Problem to solve: Examine the entries and show every line in which the word "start" is found.

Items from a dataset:
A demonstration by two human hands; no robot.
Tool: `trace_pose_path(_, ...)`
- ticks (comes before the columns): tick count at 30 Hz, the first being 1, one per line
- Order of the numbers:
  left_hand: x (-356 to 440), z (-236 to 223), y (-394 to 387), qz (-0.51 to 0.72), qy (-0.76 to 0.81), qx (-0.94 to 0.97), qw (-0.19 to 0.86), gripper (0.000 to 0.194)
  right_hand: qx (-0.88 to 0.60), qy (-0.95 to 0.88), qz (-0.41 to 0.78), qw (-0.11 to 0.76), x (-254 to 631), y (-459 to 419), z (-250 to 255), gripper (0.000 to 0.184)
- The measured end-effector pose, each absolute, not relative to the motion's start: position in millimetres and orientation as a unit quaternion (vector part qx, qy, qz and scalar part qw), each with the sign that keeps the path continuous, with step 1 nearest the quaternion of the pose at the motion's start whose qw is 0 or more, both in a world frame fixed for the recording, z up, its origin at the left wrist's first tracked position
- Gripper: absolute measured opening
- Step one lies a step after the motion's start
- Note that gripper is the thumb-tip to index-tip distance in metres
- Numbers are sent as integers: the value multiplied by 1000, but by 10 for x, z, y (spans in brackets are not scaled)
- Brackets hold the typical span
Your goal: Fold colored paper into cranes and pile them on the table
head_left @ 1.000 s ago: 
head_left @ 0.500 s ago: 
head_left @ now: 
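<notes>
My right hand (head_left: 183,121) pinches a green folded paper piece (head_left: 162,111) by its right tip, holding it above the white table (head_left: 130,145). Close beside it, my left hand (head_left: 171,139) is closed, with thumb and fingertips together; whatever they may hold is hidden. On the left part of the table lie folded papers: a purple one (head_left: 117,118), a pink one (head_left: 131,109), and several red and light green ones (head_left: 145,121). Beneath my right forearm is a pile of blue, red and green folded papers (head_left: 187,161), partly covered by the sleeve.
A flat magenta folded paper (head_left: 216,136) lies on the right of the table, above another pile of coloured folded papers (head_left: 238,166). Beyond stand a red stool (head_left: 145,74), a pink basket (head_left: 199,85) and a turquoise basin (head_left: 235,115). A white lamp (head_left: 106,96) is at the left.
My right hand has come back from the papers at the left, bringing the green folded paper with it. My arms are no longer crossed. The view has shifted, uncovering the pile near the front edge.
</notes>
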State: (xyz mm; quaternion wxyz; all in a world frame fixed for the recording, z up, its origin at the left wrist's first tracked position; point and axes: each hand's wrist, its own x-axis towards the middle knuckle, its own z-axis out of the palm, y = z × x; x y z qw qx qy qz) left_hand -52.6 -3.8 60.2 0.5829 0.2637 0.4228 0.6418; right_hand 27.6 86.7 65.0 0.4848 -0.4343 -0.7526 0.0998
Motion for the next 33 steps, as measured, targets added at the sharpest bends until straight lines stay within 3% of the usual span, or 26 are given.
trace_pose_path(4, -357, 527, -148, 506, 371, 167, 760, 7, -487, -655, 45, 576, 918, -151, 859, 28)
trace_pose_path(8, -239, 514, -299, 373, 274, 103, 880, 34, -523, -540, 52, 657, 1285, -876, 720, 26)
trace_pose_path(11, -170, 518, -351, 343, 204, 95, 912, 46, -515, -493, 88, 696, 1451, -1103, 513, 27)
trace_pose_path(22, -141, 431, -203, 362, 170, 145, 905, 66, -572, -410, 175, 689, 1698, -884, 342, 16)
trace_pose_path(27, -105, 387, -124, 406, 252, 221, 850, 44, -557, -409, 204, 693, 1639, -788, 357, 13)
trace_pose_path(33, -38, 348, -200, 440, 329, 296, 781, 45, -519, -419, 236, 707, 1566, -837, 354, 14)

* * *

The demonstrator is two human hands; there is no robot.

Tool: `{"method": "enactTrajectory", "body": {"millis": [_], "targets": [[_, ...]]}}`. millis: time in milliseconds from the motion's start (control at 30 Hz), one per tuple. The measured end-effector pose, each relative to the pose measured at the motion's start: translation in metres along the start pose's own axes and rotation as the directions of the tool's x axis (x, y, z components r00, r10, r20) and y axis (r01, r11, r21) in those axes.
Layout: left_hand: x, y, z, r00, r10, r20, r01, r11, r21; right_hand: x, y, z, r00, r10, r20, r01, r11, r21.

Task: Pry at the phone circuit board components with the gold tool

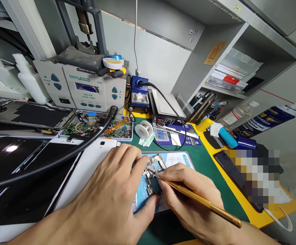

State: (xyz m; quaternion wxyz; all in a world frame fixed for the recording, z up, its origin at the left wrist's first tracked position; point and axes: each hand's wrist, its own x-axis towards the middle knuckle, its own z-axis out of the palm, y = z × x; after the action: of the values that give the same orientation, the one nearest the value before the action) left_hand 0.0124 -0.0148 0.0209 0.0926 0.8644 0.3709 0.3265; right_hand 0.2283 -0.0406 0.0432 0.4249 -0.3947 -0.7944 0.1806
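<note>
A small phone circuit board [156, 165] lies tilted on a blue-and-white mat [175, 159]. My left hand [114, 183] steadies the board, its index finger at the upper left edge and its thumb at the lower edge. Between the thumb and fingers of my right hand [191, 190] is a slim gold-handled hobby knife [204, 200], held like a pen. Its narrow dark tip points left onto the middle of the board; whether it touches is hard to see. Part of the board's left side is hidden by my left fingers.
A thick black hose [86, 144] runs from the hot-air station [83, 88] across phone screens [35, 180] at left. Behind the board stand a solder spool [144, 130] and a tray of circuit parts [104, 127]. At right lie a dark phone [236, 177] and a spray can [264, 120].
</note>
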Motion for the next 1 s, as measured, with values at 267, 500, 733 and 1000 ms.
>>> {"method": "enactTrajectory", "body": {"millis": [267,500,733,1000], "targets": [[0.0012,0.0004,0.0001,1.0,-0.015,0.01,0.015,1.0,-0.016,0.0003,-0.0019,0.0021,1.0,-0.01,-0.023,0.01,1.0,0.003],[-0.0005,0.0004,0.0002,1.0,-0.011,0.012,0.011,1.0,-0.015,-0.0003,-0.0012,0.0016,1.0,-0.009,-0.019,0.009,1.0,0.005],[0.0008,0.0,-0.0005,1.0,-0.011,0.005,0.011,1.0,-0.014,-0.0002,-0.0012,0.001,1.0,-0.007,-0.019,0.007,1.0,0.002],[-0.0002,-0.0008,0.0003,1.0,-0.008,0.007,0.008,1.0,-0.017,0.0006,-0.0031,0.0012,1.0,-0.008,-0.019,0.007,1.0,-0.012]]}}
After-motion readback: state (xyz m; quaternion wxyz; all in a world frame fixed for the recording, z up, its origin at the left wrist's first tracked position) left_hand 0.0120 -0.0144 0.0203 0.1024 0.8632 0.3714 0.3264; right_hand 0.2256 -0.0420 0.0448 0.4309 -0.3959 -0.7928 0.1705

Answer:
- The measured end-effector pose, each absolute, not relative to the motion's start: position in millimetres and orientation as a unit quaternion (vector part qx, qy, qz and scalar part qw), each with the sign that keeps the path continuous, with step 1 nearest the quaternion of the pose at the motion's start whose qw is 0 or more, both in a world frame fixed for the recording, z up, its origin at the left wrist's first tracked position
- Step one lies a step after the motion's start
Tool: `{"method": "enactTrajectory", "body": {"millis": [_], "targets": [[_, ...]]}}`. millis: time in milliseconds from the motion's start (control at 30 Hz), one per tuple. The measured end-effector pose, each relative to the pose measured at the motion's start: translation in metres along the start pose's own axes and rotation as the directions of the tool's x axis (x, y, z components r00, r10, r20) and y axis (r01, r11, r21) in those axes.

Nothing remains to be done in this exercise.